» **WHAT THIS TASK INVOLVES**: Some of the lines below need repeating. Reproduce exactly those between the lines holding "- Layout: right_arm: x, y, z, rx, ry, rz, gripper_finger" and "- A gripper", inclusive.

[Stored items]
________________________________________

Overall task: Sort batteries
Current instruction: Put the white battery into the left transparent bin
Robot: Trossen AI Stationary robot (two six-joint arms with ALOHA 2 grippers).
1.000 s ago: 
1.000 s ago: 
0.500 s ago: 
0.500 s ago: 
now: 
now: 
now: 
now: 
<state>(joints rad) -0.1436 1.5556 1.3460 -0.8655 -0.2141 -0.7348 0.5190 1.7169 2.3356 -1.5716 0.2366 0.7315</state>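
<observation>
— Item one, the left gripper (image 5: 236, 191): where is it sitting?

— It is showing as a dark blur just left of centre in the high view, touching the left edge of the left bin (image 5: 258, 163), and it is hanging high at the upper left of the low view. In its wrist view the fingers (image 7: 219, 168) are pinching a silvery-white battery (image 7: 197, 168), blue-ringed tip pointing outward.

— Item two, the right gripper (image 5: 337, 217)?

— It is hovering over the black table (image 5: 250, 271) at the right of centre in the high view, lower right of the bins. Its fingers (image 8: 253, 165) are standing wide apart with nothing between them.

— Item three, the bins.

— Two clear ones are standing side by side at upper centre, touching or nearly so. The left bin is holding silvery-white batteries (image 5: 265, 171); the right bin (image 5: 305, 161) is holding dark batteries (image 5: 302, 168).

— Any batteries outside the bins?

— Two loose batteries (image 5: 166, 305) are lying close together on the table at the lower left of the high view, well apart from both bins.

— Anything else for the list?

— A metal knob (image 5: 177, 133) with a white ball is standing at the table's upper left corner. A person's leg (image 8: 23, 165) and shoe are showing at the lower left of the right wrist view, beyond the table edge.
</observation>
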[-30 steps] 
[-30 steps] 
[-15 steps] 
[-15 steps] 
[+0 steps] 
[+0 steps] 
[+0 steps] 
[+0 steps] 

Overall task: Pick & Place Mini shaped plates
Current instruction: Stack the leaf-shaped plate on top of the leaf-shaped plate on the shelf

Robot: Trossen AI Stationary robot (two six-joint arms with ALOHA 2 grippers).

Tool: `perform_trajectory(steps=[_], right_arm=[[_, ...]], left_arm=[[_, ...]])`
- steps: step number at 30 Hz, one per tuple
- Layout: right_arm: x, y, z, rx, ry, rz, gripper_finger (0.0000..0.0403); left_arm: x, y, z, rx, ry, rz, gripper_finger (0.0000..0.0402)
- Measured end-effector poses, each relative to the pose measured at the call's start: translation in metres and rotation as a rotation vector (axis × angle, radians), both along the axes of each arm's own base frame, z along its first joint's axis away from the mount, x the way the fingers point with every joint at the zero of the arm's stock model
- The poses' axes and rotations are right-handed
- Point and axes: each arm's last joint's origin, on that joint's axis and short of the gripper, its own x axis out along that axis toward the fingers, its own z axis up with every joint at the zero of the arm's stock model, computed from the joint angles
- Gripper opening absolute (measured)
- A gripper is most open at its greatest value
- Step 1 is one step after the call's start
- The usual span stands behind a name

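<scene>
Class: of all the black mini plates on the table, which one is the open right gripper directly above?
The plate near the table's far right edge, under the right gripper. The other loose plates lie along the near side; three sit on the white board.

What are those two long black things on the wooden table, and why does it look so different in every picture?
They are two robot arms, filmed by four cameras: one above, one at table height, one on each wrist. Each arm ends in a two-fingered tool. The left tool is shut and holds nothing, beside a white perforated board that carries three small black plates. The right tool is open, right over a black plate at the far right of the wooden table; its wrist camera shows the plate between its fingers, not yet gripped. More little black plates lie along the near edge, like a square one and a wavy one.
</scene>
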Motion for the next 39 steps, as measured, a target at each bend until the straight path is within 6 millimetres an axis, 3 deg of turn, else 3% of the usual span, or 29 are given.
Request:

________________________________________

» **SOLUTION TO THIS PROBLEM**:
- Layout: right_arm: x, y, z, rx, ry, rz, gripper_finger (0.0000..0.0403); left_arm: x, y, z, rx, ry, rz, gripper_finger (0.0000..0.0402)
- Measured end-effector poses, each relative to the pose measured at the call's start: translation in metres and rotation as a rotation vector (axis × angle, radians), both along the axes of each arm's own base frame, z along its first joint's axis away from the mount, x the way the fingers point with every joint at the zero of the arm's stock model
- The poses' axes and rotations are right-handed
- Point and axes: each arm's last joint's origin, on that joint's axis and short of the gripper, its own x axis out along that axis toward the fingers, its own z axis up with every joint at the zero of the arm's stock model, computed from the joint angles
- Gripper opening absolute (measured)
- A gripper is most open at its greatest value

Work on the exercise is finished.